◆ Assigned task
For each line below that holds the string "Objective", add one to a tally; report that tally alone.

Data extracted from a collection:
- Opening Delimiter -
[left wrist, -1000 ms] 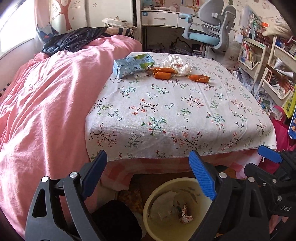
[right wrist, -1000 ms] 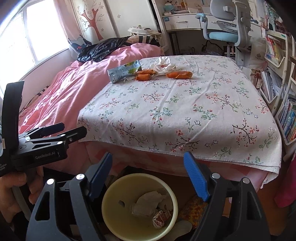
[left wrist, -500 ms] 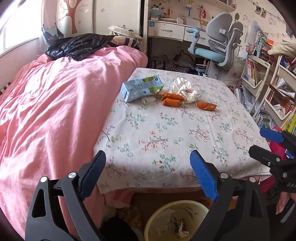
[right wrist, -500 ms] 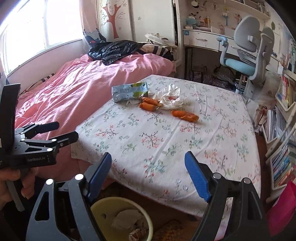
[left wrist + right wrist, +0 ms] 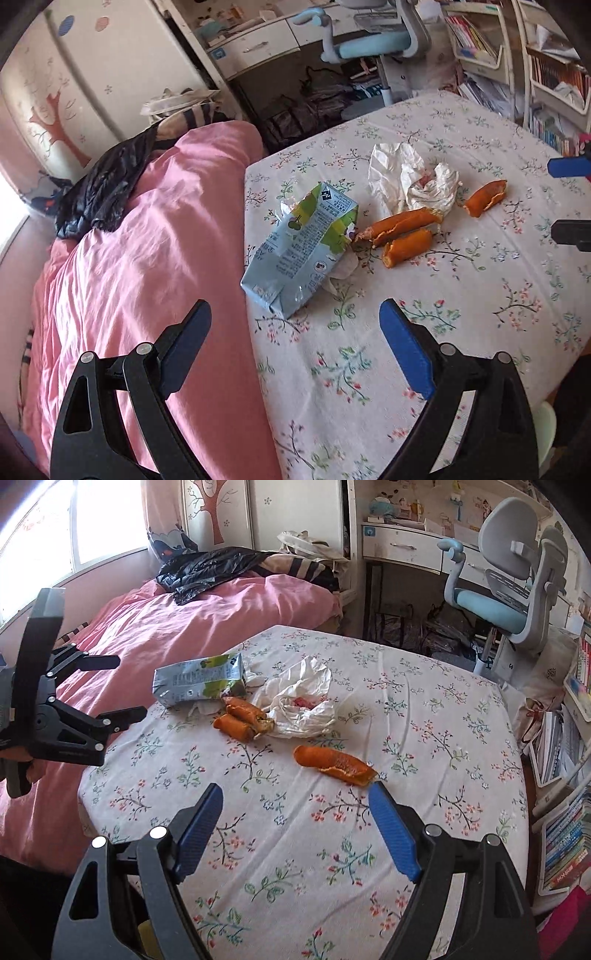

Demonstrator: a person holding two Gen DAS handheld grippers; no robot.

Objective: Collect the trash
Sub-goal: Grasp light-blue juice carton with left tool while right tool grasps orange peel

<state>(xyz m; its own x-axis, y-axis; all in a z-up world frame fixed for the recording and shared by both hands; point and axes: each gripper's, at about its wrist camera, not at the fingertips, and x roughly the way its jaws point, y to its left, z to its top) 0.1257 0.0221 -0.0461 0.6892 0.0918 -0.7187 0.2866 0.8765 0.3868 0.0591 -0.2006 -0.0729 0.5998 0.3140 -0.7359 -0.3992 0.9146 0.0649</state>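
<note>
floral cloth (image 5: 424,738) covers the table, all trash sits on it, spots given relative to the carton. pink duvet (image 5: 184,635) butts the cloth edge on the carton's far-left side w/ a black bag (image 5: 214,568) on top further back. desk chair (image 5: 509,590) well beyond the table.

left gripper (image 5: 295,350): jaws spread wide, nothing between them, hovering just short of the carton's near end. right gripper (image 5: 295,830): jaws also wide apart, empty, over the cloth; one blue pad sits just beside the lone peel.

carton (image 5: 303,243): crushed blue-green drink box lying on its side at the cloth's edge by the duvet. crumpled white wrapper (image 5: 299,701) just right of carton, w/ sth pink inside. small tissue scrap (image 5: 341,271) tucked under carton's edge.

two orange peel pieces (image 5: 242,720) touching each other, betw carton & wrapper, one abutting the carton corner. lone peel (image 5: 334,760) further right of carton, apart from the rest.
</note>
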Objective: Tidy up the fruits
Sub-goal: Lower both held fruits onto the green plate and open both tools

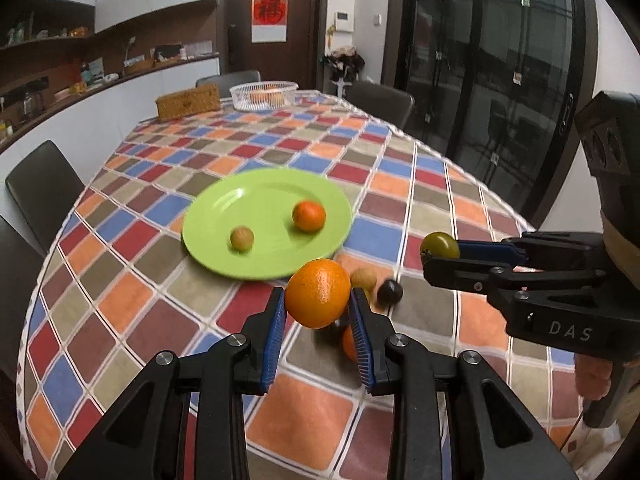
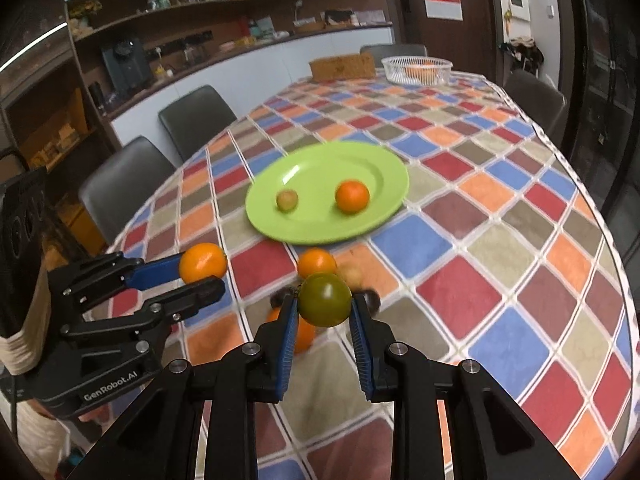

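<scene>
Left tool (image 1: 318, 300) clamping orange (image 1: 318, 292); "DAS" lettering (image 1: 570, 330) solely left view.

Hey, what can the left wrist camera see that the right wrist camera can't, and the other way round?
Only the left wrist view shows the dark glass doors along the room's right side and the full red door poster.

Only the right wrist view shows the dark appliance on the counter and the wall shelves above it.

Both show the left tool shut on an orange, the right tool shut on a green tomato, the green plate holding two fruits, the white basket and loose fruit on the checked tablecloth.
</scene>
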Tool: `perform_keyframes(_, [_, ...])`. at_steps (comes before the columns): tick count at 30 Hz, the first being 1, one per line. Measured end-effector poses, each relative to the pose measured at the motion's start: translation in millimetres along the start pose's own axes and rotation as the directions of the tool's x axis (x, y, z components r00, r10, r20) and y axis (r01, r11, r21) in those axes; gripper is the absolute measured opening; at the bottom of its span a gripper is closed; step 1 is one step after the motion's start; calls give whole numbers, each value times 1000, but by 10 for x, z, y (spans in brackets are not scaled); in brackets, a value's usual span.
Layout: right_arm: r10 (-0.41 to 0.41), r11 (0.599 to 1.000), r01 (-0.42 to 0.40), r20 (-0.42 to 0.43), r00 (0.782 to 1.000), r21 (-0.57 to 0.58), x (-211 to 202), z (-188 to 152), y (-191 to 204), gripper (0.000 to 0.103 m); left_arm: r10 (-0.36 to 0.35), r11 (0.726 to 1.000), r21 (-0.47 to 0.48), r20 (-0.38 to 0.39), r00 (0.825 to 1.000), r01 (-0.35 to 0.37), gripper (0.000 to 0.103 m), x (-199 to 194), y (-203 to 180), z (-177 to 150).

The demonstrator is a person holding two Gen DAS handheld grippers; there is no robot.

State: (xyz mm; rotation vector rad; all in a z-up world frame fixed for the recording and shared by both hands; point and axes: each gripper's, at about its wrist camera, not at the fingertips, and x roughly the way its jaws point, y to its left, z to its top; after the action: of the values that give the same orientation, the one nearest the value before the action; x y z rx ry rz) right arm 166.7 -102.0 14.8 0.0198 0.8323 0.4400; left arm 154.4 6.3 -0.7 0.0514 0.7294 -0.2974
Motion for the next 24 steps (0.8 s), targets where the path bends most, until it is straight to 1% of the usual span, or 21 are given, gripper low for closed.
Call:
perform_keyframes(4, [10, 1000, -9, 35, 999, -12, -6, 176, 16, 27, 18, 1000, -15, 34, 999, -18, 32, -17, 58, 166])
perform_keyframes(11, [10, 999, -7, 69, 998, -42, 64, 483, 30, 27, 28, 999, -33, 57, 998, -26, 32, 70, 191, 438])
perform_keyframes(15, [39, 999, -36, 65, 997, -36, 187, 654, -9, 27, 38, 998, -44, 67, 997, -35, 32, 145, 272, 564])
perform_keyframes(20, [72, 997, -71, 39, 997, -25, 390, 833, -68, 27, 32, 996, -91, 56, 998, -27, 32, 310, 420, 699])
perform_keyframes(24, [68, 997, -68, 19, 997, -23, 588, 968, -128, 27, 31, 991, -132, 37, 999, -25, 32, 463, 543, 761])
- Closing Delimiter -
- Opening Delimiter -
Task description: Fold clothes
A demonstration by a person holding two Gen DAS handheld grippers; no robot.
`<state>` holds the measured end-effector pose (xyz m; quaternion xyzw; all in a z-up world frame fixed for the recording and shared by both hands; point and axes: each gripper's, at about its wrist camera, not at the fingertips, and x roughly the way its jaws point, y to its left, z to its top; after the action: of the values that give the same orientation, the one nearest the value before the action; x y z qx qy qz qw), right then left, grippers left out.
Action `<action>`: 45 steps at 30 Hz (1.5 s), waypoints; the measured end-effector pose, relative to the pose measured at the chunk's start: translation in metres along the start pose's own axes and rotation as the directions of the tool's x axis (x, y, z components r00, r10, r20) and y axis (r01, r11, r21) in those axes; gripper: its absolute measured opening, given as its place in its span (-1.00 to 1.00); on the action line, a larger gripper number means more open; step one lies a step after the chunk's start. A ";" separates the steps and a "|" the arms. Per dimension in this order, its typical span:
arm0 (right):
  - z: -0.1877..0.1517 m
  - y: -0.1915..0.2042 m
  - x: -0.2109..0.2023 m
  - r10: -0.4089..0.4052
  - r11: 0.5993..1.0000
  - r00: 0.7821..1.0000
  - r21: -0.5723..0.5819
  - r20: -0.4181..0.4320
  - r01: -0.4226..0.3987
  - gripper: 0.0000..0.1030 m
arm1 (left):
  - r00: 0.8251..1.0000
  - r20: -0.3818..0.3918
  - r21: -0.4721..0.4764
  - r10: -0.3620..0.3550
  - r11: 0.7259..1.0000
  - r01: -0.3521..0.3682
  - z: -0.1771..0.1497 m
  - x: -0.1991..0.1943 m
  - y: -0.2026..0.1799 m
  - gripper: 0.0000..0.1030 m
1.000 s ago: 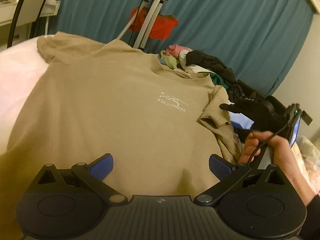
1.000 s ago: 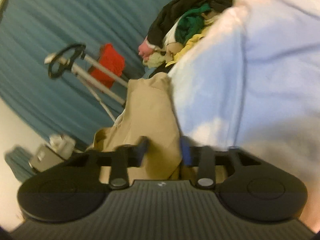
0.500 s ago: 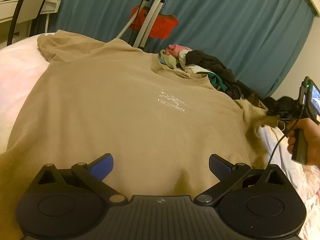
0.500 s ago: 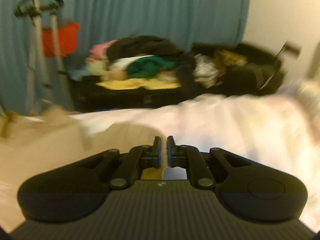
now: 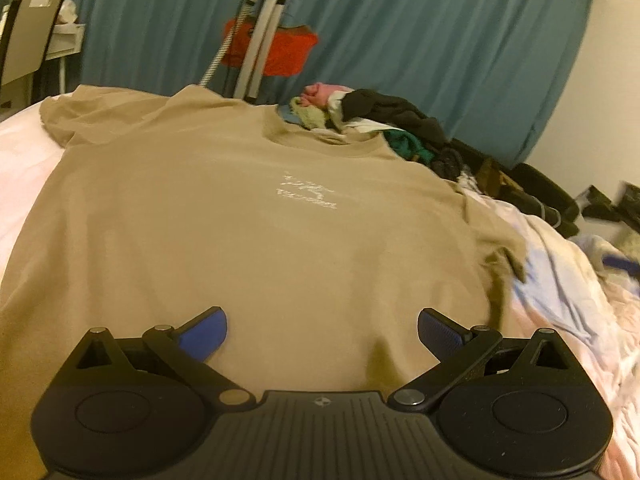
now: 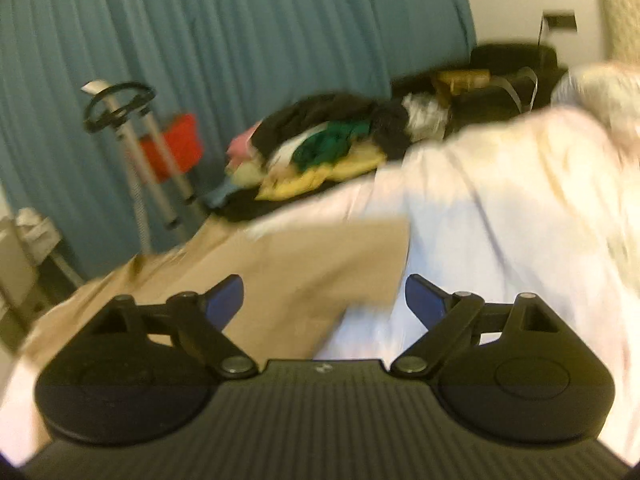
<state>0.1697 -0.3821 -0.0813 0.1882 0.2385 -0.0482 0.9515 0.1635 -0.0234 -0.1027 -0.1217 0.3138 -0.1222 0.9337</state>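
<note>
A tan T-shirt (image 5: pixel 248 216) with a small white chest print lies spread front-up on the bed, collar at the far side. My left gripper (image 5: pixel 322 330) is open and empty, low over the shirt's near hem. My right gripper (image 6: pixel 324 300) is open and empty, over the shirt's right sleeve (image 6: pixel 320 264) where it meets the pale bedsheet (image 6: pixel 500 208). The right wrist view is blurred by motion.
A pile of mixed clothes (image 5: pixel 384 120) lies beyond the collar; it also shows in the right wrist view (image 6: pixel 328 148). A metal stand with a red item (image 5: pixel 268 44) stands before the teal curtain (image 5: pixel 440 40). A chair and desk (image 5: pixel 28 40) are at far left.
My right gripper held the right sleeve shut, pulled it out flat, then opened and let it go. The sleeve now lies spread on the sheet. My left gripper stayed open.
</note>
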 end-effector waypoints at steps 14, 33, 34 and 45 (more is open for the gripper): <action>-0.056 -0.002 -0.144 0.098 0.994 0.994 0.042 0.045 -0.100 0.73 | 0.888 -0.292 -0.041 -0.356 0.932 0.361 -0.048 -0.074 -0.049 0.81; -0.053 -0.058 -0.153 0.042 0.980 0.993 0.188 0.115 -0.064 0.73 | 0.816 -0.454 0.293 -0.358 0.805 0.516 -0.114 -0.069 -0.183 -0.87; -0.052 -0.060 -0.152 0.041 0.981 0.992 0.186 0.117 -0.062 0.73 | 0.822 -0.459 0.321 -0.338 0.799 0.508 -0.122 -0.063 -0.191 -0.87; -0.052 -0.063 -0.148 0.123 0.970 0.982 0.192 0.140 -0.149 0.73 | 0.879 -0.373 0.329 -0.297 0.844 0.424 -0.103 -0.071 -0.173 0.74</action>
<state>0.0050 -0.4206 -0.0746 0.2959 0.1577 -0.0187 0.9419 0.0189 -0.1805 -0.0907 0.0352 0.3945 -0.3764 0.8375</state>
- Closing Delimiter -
◆ Task answer
2